Being practical by nature, there was only so long that I would permit myself to be paralysed by a question of vanity. The leaflet in my hand was issuing an urgent summons to action; and I challenged myself to deny that the acquisition of aptitude for the country life required some degree of physical toughness. My skin would have to adapt, as my spirit was striving to do. I became aware of a particularly sweet and expansive silence bloom
ing about me and realized that the roar of the mower had ceased. Opening the door I saw the barbered garden lying anaesthetized in the heat, with no sign either of Thomas or his machine. Seizing my moment, I bolted from the cottage, locking the door behind me and putting the key in my pocket.
Mr Madden’s mention of a gate leading to the drive lent me more purpose than direction in beginning my journey. I had no idea where this gate might be found, having never glimpsed a diversion from the route I customarily took to the big house. Indeed, it was hard to believe, knowing this route as I now did, that it could surprise me in any way at all. I was confounded, then, by the appearance immediately to my left as I emerged from the cottage garden of what was clearly a path. Given that I would happily have sworn on my life that no such path existed, there was something not a little sinister about its manifestation. I had had this feeling once or twice before since being in the country; a feeling that, as in a dream, the world had become a flaccid structure inflated – like a balloon, or the long, flat tunnel of a sleeve down which a motive human hand snakes – by convenience and will. The thought that perhaps everything was folded in this way, unwrapping itself at the command of my footsteps, was a disturbing one.

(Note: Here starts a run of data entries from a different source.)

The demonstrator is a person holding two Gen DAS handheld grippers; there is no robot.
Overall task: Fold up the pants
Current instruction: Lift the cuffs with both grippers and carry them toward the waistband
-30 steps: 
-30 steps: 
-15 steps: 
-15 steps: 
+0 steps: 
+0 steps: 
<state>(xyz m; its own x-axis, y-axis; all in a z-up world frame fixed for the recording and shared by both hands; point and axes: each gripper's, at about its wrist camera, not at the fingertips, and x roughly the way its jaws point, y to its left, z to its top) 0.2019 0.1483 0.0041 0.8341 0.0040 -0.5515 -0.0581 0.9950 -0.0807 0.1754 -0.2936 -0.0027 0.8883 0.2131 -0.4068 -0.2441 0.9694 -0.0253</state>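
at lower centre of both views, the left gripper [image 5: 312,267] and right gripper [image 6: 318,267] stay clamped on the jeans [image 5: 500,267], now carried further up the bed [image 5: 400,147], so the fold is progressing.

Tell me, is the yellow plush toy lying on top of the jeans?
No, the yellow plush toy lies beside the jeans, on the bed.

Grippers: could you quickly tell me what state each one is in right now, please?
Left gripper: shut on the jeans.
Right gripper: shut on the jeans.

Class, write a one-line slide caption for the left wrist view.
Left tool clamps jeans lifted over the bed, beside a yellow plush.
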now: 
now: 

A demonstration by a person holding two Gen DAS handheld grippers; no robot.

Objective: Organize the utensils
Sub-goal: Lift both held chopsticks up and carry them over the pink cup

Nevertheless I took the path, and found it to lead easily to a small iron gate, on the other side of which lay the pebbled shore of the Maddens’ front drive. I cut stealthily across the gravelled expanse, my frame rigid with casual cunning, and made as if I was intending to stroll past the front door and on down the avenue. Just as I drew level with the door, however, I darted to the right, ascending the steps crabwise with all possible haste. Panting, I poked my finger through the heavy silver slot and peered through it, scanning the long, tenebrous tunnel for signs of life and the minatory glare of Roy. Seeing nothing, I fed the leaflet quickly through the gap and heard it fall with a whisper on the other side. Unfortunately, the lid appeared to be sprung in some manner, and despite the careful easing of my finger free, it slammed down with a loud rap as soon as I had released it. I waited, frozen, for the sound of footsteps; for I had decided in that moment that it was too dangerous to run away, given that I might not have time to find a hiding place. I was glad to feel, even in my terror, that my mental processes seemed to be accelerating somewhat. Many people would have fled panicked from the scene as if under fire, and then been run to ground in the open spaces of the front drive.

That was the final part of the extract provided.